* _TRY IT_: For the records that follow, please set down exactly the lines between the one holding "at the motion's" and the one holding "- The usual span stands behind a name", inclusive, and only those.

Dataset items
::::::
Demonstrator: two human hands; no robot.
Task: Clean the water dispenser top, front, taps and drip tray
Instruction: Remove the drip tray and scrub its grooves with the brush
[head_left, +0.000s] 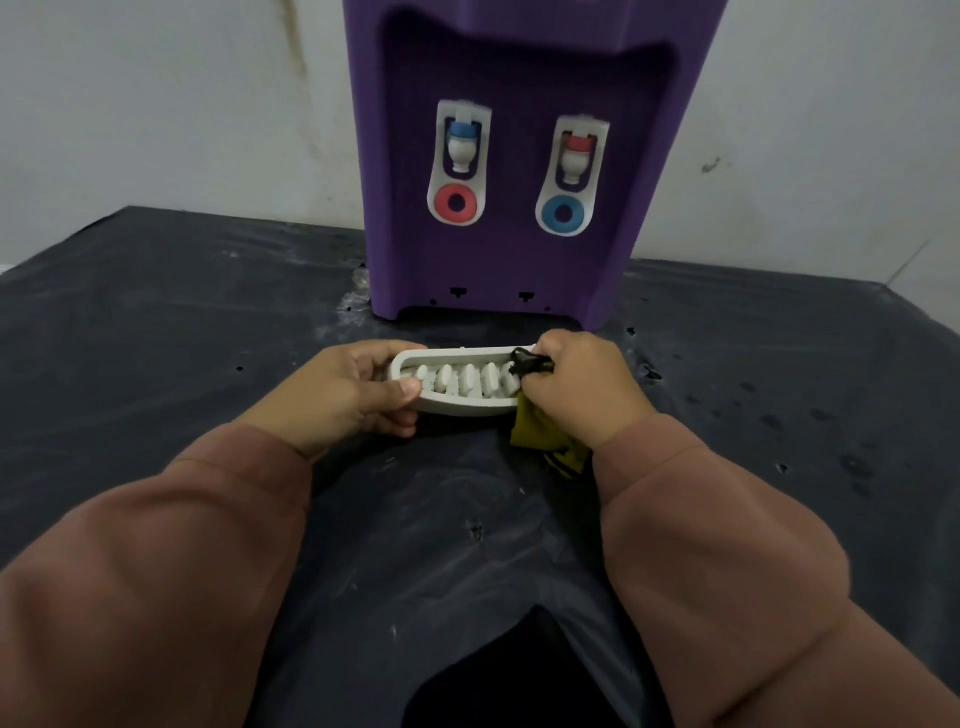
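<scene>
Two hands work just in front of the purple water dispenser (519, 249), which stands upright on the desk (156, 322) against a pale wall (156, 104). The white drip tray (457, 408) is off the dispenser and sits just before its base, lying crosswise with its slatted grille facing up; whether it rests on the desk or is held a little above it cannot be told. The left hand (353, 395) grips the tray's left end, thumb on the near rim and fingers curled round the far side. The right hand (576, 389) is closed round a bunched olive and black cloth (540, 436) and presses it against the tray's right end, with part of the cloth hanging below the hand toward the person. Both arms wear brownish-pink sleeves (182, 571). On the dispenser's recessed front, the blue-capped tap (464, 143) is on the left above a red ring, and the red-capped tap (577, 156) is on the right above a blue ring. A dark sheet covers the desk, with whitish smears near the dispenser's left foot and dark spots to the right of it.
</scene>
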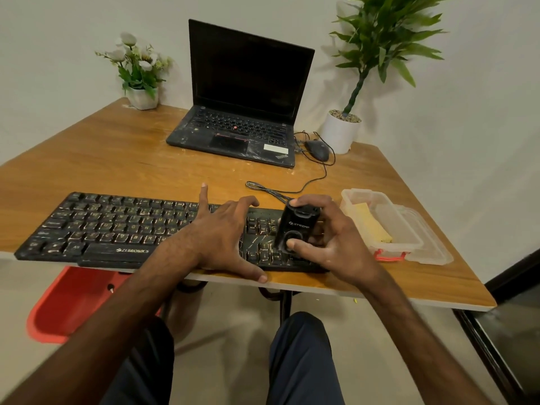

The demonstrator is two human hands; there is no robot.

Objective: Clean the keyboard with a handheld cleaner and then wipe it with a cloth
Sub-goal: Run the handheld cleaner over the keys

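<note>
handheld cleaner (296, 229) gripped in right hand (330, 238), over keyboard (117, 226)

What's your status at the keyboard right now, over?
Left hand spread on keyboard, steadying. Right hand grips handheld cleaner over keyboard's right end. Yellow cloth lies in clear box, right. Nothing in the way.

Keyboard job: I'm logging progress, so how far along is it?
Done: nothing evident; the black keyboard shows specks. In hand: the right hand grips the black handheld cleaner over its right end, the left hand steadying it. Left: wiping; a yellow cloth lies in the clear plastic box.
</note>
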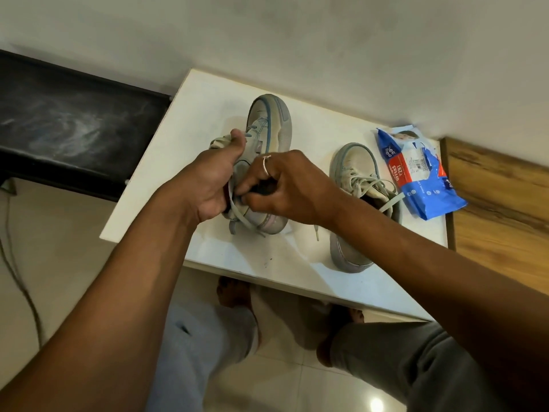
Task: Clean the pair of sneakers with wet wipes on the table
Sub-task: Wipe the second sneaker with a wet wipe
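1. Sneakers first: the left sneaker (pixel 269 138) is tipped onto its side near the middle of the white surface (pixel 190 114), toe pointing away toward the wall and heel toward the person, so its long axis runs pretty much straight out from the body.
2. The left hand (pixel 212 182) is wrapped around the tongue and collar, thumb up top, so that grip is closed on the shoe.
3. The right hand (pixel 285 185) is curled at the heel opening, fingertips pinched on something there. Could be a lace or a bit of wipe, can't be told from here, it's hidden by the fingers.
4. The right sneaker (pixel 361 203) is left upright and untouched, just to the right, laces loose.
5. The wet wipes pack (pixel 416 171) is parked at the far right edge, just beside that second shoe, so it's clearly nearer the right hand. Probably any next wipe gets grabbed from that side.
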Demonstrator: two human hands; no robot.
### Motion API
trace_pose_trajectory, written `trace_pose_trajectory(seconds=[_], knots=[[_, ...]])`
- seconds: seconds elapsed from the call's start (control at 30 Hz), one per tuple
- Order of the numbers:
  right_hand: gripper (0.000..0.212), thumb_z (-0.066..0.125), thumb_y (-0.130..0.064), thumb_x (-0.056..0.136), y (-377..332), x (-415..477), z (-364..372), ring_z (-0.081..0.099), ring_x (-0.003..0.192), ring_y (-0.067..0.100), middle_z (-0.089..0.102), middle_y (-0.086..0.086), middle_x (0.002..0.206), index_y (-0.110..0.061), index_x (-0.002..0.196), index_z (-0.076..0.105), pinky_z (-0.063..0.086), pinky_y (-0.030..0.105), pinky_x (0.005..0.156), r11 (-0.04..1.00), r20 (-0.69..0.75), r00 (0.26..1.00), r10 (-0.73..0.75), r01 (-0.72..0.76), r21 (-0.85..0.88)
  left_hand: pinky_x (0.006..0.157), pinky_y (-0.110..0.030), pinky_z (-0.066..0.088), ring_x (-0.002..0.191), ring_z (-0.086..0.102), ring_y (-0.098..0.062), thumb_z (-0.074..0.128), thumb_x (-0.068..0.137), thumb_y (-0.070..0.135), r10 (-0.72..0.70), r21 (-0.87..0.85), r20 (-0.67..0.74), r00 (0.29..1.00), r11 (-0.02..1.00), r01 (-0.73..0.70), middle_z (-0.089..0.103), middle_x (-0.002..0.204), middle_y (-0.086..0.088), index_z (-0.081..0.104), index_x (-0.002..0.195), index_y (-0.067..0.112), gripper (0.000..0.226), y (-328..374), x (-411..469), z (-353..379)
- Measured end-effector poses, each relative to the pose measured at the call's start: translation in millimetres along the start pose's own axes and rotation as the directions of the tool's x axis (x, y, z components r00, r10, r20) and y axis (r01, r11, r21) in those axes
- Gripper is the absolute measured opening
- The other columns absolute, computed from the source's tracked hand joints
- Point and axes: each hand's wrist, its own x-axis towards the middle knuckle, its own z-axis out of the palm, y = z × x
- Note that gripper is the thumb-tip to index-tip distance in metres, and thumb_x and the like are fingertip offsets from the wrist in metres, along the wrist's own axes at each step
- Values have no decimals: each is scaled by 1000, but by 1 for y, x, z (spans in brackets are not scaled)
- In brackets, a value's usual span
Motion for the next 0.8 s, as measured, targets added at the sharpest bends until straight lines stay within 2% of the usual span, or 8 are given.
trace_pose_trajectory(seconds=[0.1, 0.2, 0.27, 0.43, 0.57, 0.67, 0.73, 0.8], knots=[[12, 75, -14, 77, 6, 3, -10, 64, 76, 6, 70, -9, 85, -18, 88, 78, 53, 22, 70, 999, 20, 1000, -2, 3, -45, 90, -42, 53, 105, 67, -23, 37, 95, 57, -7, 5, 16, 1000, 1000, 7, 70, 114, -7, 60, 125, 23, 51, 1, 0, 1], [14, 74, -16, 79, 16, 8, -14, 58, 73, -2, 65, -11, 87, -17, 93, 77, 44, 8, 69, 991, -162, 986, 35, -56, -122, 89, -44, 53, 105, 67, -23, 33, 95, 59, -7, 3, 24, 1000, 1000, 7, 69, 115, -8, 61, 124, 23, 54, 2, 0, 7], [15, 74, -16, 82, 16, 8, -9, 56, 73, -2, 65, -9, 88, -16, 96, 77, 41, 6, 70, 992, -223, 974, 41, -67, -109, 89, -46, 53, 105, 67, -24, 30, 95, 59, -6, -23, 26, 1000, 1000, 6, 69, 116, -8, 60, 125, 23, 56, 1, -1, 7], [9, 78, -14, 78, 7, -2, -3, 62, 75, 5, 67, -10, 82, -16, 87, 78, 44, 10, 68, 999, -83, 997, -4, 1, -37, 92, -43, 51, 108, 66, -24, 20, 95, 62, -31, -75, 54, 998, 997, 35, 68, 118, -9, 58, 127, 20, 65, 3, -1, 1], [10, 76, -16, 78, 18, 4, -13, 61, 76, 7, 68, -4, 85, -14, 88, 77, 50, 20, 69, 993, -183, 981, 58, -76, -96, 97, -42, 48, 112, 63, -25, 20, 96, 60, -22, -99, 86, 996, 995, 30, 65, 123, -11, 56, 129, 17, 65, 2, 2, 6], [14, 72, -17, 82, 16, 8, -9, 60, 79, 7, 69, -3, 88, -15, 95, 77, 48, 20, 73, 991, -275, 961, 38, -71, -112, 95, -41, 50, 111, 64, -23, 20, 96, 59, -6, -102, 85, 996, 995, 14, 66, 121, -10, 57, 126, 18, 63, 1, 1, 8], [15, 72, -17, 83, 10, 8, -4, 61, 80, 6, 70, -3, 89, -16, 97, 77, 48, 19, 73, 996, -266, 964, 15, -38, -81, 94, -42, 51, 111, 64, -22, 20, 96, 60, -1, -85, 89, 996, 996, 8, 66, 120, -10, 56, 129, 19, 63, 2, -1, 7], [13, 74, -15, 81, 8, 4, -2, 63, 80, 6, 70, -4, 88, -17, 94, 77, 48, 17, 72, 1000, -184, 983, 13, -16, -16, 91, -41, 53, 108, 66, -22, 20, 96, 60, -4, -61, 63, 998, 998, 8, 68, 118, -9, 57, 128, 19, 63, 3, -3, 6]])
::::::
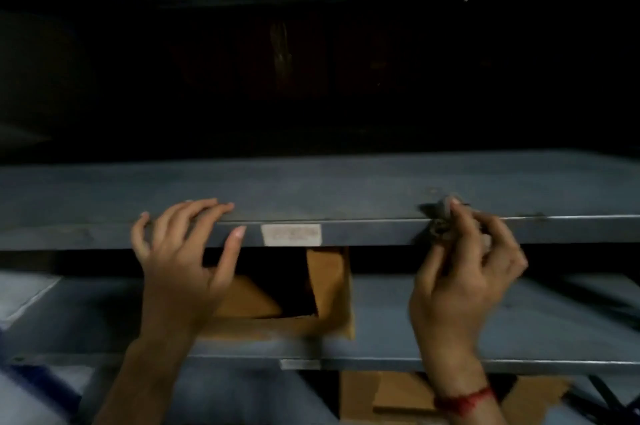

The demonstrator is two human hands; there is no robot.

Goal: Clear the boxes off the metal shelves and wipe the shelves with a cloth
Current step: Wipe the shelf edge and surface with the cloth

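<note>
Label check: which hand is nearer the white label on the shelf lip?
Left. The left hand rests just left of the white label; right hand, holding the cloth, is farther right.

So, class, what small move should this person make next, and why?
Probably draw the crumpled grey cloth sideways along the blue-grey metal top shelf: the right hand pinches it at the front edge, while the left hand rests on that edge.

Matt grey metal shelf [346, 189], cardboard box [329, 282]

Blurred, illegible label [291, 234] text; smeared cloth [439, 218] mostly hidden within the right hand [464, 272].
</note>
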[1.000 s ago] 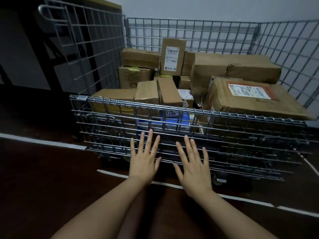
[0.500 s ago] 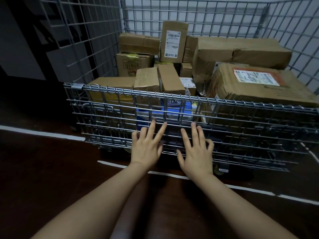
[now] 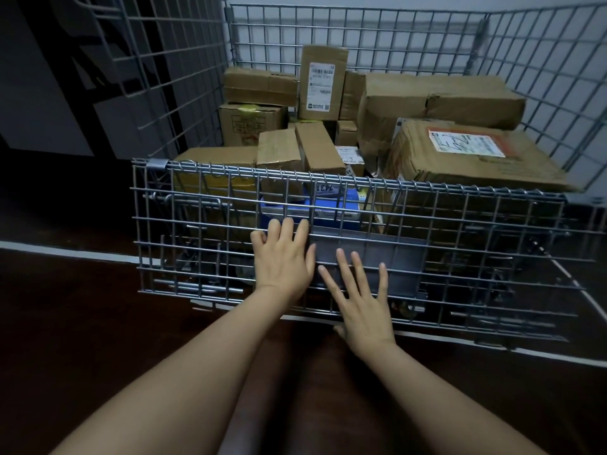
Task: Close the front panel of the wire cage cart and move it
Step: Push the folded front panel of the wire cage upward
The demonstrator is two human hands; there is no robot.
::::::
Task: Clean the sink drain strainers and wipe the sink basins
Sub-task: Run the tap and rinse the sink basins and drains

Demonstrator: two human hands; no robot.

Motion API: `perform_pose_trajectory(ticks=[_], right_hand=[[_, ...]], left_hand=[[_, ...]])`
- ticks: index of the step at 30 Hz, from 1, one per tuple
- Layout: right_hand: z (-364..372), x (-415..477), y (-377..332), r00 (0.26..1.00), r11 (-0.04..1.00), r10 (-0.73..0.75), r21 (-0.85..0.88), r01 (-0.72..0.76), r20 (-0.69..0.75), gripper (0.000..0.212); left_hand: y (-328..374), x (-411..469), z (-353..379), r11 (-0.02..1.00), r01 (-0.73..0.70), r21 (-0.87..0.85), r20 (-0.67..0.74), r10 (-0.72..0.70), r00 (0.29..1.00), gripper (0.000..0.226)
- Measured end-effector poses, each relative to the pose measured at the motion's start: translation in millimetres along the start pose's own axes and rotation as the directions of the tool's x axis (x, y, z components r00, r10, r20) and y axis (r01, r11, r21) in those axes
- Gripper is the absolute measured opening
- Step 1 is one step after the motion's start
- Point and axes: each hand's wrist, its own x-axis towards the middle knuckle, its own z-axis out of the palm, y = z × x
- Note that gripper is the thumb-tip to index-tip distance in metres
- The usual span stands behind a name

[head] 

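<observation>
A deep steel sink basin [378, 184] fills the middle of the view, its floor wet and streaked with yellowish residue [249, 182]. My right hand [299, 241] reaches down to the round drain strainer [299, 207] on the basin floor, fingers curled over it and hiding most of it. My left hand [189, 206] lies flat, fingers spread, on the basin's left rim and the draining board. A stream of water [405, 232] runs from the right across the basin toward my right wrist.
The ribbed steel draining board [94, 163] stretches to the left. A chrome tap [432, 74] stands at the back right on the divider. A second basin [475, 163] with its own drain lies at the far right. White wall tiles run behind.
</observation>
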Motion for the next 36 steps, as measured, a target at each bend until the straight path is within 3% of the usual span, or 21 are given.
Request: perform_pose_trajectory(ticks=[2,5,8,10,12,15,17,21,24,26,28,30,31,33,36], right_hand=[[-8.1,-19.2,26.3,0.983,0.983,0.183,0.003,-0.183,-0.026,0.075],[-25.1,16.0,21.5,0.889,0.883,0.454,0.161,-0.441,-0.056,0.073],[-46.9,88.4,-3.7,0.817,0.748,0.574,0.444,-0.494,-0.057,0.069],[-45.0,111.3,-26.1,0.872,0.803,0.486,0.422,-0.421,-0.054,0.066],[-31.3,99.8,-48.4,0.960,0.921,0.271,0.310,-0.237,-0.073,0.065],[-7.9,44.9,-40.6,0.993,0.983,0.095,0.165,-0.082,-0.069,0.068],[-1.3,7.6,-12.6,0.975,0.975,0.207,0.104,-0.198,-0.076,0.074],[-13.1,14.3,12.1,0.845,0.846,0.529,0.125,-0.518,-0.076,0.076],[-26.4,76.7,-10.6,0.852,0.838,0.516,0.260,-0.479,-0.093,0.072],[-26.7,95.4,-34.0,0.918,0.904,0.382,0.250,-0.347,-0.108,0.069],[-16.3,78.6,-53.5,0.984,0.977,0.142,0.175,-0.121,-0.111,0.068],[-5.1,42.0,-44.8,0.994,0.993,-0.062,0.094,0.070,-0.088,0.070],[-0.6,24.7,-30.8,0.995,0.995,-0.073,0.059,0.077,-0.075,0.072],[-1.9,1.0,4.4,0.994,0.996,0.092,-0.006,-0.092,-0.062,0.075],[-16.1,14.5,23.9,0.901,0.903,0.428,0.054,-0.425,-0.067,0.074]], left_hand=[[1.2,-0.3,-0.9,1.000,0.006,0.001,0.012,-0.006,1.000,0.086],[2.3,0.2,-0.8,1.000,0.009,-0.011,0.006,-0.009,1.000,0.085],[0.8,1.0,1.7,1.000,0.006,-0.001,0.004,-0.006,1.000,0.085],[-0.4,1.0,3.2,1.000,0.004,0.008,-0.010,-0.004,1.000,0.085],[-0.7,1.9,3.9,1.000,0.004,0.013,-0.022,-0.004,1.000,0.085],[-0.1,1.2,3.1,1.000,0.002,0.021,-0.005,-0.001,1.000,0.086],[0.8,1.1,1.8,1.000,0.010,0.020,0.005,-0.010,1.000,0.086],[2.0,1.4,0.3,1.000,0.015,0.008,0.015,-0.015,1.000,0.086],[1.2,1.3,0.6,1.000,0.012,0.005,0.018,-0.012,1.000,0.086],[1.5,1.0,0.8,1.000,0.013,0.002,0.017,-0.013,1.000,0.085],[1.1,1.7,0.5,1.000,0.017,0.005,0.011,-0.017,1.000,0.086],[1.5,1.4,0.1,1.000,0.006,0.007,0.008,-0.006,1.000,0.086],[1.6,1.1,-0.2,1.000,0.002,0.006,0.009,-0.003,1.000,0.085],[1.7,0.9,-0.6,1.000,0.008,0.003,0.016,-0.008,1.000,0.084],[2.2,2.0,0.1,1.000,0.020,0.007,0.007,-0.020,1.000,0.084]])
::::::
* _EXERCISE OUTPUT_:
- Measured end-effector poses, each relative to the pose measured at the motion's start: translation in millimetres along the start pose's own axes and rotation as the directions of the tool's x axis (x, y, z components r00, r10, r20) and y axis (r01, r11, r21) in those axes
- Gripper is the absolute measured opening
- Step 1 is one step after the motion's start
- Point and axes: each hand's wrist, its own x-axis towards the middle knuckle, its own z-axis out of the palm, y = z × x
- Note that gripper is the thumb-tip to index-tip distance in metres
- The usual span stands behind a name

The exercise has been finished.